[Start of Attachment]

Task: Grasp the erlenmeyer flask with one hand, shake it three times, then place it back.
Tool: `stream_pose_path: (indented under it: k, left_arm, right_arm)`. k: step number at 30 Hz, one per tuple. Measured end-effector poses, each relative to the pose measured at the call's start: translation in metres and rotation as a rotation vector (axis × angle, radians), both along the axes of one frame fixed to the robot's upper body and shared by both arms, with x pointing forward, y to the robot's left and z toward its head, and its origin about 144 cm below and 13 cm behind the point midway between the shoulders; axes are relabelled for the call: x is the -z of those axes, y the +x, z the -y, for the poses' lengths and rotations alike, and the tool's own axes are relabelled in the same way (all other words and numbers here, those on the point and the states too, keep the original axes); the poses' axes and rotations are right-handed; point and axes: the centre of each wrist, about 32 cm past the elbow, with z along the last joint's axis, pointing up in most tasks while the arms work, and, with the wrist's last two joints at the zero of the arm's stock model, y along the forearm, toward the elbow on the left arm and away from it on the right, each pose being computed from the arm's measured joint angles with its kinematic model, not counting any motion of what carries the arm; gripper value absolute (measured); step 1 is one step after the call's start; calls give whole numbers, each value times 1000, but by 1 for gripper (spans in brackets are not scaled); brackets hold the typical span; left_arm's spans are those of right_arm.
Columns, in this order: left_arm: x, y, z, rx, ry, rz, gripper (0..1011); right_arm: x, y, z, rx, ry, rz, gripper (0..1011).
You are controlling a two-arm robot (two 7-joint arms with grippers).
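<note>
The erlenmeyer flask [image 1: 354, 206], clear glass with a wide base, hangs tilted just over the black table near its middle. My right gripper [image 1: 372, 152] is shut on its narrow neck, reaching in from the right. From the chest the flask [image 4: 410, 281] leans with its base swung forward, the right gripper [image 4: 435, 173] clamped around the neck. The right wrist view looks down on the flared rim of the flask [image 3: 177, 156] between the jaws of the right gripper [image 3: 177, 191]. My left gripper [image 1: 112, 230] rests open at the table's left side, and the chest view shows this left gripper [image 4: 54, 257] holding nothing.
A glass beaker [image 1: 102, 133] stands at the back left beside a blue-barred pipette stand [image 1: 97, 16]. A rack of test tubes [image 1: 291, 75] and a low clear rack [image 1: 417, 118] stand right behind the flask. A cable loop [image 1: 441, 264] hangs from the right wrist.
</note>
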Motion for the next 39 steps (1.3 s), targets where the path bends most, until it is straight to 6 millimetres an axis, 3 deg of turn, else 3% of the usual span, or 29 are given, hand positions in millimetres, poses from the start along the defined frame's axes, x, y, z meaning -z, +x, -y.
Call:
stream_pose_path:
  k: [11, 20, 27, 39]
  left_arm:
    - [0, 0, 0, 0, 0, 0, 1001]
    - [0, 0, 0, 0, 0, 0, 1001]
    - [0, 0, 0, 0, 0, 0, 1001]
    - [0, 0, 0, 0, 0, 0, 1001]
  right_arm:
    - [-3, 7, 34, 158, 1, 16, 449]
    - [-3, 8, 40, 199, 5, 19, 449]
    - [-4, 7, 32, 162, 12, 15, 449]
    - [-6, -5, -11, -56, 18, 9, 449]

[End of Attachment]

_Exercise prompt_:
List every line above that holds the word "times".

_Response_:
Task: Grasp the erlenmeyer flask with one hand, shake it three times, then place it back.
Tool: `stream_pose_path: (indented under it: k, left_arm, right_arm)`. k: step number at 30 Hz, one per tuple. Measured end-effector poses, each relative to the pose measured at the call's start: translation in metres and rotation as a rotation vector (axis × angle, radians), both along the axes of one frame fixed to the robot's upper body and shared by both arms, with x pointing forward, y to the robot's left and z toward its head, and its origin about 144 cm below and 13 cm behind the point midway between the shoulders; axes are relabelled for the call: x is the -z of those axes, y the +x, z the -y, for the poses' lengths and rotations alike, and the tool's own axes are relabelled in the same way (all other words and numbers here, those on the point and the states too, keep the original axes); the poses' axes and rotations are right-handed; point and axes: the centre of each wrist, about 32 cm past the elbow, with z along the last joint's axis, pointing up in most tasks while the arms work, and, with the wrist's last two joints at the zero of the arm's stock model, y along the forearm, toward the elbow on the left arm and away from it on the right, each pose being computed from the arm's measured joint angles with its kinematic model, not counting any motion of what carries the arm; gripper value absolute (measured); step 1 is one step after the call's start; calls give whole numbers, each value times 1000, but by 1 for gripper (spans in brackets are not scaled); brackets hold the typical span; left_arm's spans are those of right_arm.

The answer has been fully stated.